**Provided information**.
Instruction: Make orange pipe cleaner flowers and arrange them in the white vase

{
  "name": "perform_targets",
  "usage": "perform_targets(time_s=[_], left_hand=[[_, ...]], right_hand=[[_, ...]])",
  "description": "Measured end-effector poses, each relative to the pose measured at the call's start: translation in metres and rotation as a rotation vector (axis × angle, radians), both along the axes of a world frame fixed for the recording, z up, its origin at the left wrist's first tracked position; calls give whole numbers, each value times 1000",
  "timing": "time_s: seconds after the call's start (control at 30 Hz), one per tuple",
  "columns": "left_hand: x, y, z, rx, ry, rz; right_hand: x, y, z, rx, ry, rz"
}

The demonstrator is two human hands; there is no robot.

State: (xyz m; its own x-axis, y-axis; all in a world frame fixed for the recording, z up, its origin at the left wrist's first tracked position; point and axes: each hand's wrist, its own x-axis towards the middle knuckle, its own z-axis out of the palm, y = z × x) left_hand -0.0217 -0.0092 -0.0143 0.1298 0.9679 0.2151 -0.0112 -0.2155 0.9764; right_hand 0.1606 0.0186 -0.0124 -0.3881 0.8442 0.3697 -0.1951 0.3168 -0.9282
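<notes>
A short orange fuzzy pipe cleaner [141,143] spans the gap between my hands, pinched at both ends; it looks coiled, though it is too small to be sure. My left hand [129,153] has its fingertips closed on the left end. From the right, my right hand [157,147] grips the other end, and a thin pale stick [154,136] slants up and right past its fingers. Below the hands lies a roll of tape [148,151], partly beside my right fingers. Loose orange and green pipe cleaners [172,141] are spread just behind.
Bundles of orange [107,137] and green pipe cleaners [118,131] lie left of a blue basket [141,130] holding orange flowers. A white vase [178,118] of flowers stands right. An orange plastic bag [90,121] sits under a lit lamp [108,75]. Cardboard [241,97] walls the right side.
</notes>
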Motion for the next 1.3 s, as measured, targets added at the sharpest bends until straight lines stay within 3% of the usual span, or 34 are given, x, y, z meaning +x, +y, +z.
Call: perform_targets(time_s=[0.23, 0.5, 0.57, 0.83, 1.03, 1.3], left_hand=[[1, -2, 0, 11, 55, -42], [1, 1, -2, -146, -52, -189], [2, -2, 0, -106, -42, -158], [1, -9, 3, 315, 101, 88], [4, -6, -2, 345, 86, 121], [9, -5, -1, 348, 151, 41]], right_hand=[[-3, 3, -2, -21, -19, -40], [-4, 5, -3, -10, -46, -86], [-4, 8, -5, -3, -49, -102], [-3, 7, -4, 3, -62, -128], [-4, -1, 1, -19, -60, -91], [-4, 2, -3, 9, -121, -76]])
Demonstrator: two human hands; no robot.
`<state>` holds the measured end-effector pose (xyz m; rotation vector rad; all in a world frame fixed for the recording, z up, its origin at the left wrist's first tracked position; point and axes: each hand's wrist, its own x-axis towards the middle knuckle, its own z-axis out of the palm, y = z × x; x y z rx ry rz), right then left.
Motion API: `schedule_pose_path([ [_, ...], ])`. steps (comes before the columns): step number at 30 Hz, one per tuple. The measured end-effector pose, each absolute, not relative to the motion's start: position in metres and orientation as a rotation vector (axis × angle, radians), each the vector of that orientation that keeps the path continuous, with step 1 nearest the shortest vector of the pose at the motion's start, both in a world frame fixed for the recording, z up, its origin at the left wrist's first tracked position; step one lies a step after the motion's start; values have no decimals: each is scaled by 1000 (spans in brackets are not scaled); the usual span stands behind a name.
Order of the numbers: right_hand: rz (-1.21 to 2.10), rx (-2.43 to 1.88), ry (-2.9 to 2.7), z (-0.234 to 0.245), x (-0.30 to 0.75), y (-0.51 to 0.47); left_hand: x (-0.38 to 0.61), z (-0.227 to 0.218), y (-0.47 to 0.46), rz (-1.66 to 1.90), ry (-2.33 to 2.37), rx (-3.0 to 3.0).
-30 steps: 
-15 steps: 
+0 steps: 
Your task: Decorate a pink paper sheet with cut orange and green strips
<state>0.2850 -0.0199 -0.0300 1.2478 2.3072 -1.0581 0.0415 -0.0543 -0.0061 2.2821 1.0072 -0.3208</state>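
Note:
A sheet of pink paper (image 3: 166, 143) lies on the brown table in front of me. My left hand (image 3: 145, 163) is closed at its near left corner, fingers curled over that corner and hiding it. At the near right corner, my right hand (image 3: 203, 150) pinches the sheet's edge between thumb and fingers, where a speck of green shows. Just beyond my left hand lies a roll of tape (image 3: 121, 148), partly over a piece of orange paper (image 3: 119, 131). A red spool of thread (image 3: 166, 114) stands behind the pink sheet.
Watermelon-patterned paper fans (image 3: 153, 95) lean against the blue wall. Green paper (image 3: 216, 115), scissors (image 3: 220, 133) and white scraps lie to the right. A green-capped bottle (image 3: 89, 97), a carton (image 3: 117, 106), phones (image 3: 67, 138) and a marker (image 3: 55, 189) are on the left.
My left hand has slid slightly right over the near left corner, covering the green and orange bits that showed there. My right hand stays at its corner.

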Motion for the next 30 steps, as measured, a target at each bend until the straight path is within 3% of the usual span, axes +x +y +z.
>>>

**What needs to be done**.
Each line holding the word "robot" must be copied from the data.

**Output of the exercise**.
The demonstrator is two human hands; there is no robot.
Demonstrator: two human hands; no robot.

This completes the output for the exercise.